Alongside his counterpart at De Montfort University, the Director of Procurement has lobbied the Home Office to use the Government’s weight and resource to ensure more practical steps are taken to mitigate the risk of slavery and human trafficking in public/HE sector supply chains. In particular, it has been suggested that the Crown Commercial Service could do more in auditing the supply chains that feed its high-risk framework agreements, used across the public/HE sector. Both are now members of the Public Procurement Modern Slavery Group, established in February 2021 in response to this lobbying.

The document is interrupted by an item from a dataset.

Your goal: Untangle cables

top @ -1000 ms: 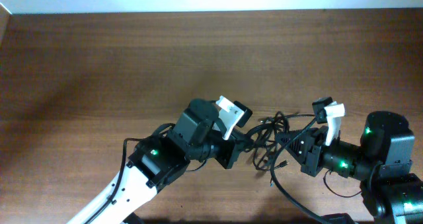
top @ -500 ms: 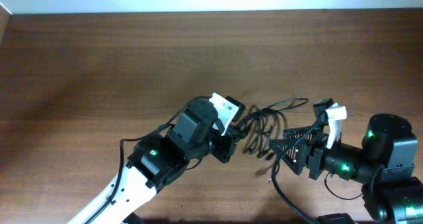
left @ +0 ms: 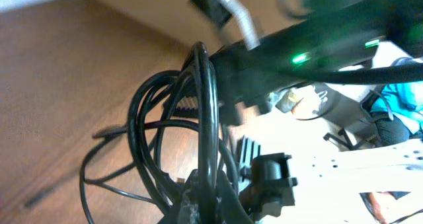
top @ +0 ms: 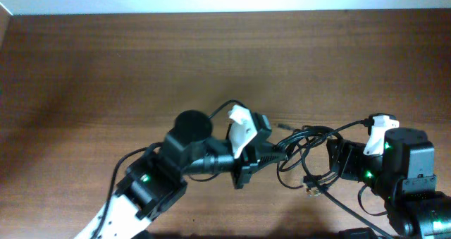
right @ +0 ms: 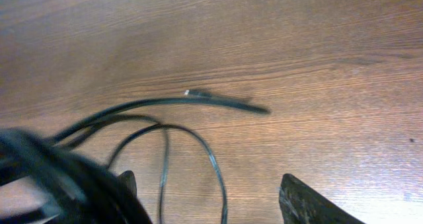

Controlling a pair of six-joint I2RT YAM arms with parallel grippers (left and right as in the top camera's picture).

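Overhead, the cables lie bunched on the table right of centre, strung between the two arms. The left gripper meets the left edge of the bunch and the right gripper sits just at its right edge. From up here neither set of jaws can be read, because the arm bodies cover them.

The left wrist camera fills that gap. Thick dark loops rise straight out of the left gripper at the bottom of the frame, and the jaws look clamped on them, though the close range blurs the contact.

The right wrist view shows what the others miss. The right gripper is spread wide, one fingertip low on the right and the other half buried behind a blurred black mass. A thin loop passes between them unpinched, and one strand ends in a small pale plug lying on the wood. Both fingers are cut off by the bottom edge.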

Supplier adherence to our values

We have zero tolerance to modern slavery. As well as taking mitigating measures through the procurement/contract management process (including adding appropriate pre-qualification/tender questions and standard contract clauses), the University expressed this policy, explained the Modern Slavery Act and the related measures we have added to our processes, at local supplier events.


The Procurement team have received Modern Slavery training from NetPositive Futures, the University of Greenwich and the Ethical Trading Initiative. All staff involved in procurement are made aware of the risks and indicators of modern slavery in our supply chains, along with the mitigating measures detailed above, as part of our rolling in-house Procurement training. All staff have been made aware of the free Modern Slavery online training module made available by the British Universities Finance Directors Group (BUFDG).

Our effectiveness in combating slavery and human trafficking

All tendering exercises undertaken by the Procurement team during 2020/21 incorporated the standard modern slavery risk mitigation measures now built into our procurement process. 

Over the course of the year, the Procurement team has sort out and used a number of tools for checking the performance of our suppliers in protecting workers’ rights, including BetterWork for our apparel contracts and Know the Chain for our IT contracts. 

We have also made use of the resources developed as part of Stronger Together’s Construction Programme, adding the following requirement to our Invitation to Tender template for Estates/Construction category contracts: 

To mitigate the risk of modern slavery within its supply chain, the Contractor must: 

  • Ensure that the Site Manager (as a minimum) has undertaken training on how to identify and respond to signs of modern slavery among Contractor employees working on the University site; and 
  • Clearly display posters about the University site explaining, in all relevant languages, what forced labour is and how to report incidents of it, including via the Modern Slavery Helpline. 

StrongerTogether also provides resources for fulfilling such requirements.


Richard Taylor
Chief Operating Officer
Loughborough University

On behalf of the Council of Loughborough University which approved this statement on 25th November 2021.